His gaze flickered down ever so slightly to my lips. I caught the motion as the blood began to rush through my ears. I knew that look, and I understood that movement, but before I could decide on what to do with it, his lips were upon mine. They were soft. Sweet. Tinged with the wine we’d indulged in and the fruit we’d fed one another while sitting silently along the shores of Crossroad Lake. His tongue lightly swiped against my lips, and I was surprised when I parted them for him, allowing him entry to a place that had only been touched by David since I’d met him.

And the electricity that flowed up my spine threw my hand to the back of his head.

The attraction I felt to him was unmistakable. He cupped my cheek and cocked his head to the side, and while the kiss deepened, I slid my arms around his neck. The rippling of his muscles and the strength of his arms warmed a part of me I thought had died with my husband, but with every ministration his tongue sliding against mine, it stoked a fire growing within my pelvis.

I hadn’t ever been attracted to someone like this before, and I was even more shocked when I realized that reality also included David.

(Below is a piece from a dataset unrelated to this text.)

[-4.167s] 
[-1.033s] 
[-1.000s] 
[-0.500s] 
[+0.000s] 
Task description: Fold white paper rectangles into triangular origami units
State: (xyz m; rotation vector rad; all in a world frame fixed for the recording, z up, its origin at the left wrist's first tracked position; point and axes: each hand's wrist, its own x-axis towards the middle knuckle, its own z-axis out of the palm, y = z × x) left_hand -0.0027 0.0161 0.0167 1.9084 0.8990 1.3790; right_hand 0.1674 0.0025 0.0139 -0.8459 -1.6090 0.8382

He finally broke the kiss, and his lips were swollen with my attack. We breathed each other’s air before I sat back down into my seat, and the blush that rose to my cheeks caused a chuckle to pull from Jason’s throat.

“Would you let me walk you to your door?” he asked.

“Will you kiss me like that again?” I asked.

“Anytime you want, Lucy.”

And I held his hand while we walked across his yard and headed for my porch.